The primary advantage of metal-based therapeutics, as detailed in this review, lies in their inherent chemical versatility and multimodal activity. This allows them to bypass classical resistance mechanisms—such as drug efflux pumps, enhanced DNA repair, and metabolic rewiring—which frequently limit the efficacy of conventional organic chemotherapeutics. The ability of metal complexes to engage in redox cycling, coordinate with diverse biological targets, and be engineered into advanced nanoformulations positions them as uniquely capable of inducing multimodal stress responses that resistant cells cannot easily evade. Furthermore, the frequent dysregulation of metal homeostasis in cancers provides a therapeutic window for selective targeting, exploiting, for instance, the overexpression of critical transporters and factors, like transferrin, ion channels or specific metal transporters.

However, these advantages are counterbalanced by significant disadvantages and translational hurdles. Systemic toxicity—notably nephrotoxicity, neurotoxicity, and myelosuppression associated with platinum drugs—remains a major clinical limitation. The redox activity of many metal agents can cause off-target oxidative damage, narrowing the therapeutic window. Challenges in biodistribution, such as nonspecific accumulation in the liver and spleen, and poor tumor penetration, often undermine the efficacy of metal-based nanoparticles. Moreover, complex metal formulations face practical challenges in scalable manufacturing, reproducibility, and regulatory approval due to their inorganic nature and potential long-term bioaccumulation.
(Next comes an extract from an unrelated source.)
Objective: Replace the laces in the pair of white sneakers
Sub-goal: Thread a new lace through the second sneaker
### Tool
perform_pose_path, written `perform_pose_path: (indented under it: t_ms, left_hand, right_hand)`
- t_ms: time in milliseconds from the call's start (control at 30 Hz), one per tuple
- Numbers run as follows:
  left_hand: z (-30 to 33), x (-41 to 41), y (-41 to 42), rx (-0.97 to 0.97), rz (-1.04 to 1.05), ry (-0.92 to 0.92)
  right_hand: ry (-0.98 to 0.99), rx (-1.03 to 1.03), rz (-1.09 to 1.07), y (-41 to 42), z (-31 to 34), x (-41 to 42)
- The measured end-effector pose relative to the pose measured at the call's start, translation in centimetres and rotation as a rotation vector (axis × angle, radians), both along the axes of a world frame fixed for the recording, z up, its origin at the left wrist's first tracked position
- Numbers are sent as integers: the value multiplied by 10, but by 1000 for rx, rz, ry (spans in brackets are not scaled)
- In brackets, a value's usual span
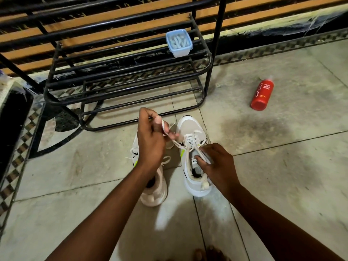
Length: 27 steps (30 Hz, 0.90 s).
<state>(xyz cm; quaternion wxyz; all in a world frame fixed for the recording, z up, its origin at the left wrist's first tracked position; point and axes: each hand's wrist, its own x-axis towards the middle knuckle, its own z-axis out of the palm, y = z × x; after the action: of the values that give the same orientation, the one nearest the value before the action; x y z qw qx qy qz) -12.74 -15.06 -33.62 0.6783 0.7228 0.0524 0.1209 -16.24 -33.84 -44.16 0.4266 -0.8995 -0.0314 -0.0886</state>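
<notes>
Two white sneakers stand side by side on the tiled floor [282, 166], toes pointing away from you toward the black metal shoe rack [130, 76].

Your left hand [150, 142] is raised over the left sneaker [154, 193], fingers curled and pinching a loop of white lace [164, 127] near its end. That lace runs down and to the right into the upper eyelets of the right sneaker [194, 132]. The left sneaker is mostly hidden under your forearm; only its heel and part of its side with a black swoosh and a yellow-green patch show. Loose lace ends lie beside it.

Your right hand [216, 162] rests on the right sneaker at the tongue, fingers curled around the other run of lace and gripping it just above the shoe opening. The right sneaker is laced only through its forward eyelets, and a thick off-white lace lies slack along the collar down to the heel.

A clear lidded plastic container [179, 43] sits on the top tier of the rack, at its right end; pale pieces show inside, too blurred to identify. A red foam body wash bottle [262, 94] lies on its side on the floor, well apart to the right.
</notes>
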Motion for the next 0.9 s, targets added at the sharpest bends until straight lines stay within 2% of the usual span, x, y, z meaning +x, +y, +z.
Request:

The convergence of these aspects leads to a clear conclusion: there is a compelling necessity for extensive and strategic research efforts dedicated to advancing metal-based therapeutics. The future of this field lies not merely in the incremental creation of new metal-organic complexes, but in the rational design of combinatorial and precision approaches that integrate knowledge from chemistry, biology, and materials science. Next steps of development must be focused on enhancing tumor selectivity through precision targeting, leveraging biomarkers of metal dysregulation and functionalizing complexes (like LOX, COX, SOD) with specific moieties to mitigate the systemic toxicity that has historically been a limitation.

The greatest potential may lie in fully exploiting synergistic multimodal therapies, intentionally combining metallodrugs with immunotherapy, targeted agents, and radiotherapy to create potent, multi-pronged attacks on resistant cancers. Advanced, programmable platforms such as metal-organic frameworks (MOFs) epitomize this integrative philosophy, capable of merging high-fidelity targeting, multi-agent delivery, intrinsic catalytic activity, and immune modulation within a single, tunable architecture. Concurrently, the exploration of underutilized metals and their unique mechanisms, such as specific immune pathway activation or mitochondrial targeting, will be essential to uncover new vulnerabilities. Ultimately, by thoughtfully addressing the challenges of toxicity and manufacturing, and by embracing these innovative strategies, the next generation of metal-based therapies holds exceptional promise for transitioning from being drugs of last resort to becoming central components of modern, personalized cancer treatment regimens designed to overcome the formidable challenge of drug resistance.